**Activity**
In the material below, find every line with "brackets" and pull it out.

══ Dataset content

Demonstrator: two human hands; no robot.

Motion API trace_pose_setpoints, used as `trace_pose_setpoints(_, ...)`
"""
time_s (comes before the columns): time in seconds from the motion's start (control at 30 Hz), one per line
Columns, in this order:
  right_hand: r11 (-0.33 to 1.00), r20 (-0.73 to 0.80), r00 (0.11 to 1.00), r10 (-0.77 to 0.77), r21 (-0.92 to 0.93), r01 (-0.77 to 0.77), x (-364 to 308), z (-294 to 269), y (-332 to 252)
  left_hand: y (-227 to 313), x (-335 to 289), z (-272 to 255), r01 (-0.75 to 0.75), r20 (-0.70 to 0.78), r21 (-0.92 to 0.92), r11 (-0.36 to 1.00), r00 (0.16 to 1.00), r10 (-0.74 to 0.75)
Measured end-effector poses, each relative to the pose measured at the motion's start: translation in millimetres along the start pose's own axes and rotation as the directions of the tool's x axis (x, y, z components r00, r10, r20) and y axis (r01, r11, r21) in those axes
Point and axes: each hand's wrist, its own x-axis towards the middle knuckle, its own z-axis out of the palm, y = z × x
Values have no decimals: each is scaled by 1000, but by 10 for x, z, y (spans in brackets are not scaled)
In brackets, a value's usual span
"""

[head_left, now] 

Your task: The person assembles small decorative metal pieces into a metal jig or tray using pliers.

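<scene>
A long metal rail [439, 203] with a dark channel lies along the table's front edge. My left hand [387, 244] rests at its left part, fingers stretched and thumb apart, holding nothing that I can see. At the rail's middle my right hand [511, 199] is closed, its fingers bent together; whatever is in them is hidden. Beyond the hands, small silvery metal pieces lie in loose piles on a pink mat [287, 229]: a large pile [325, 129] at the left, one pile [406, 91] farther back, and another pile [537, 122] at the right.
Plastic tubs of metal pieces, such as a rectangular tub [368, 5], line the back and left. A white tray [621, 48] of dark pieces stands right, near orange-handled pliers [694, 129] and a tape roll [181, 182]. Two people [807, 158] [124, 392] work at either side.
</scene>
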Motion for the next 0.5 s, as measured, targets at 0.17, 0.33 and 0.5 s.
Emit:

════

**Exercise response**
Values have no decimals: each is scaled by 1000, but by 10 for x, z, y (spans in brackets are not scaled)
In brackets, a value's usual span

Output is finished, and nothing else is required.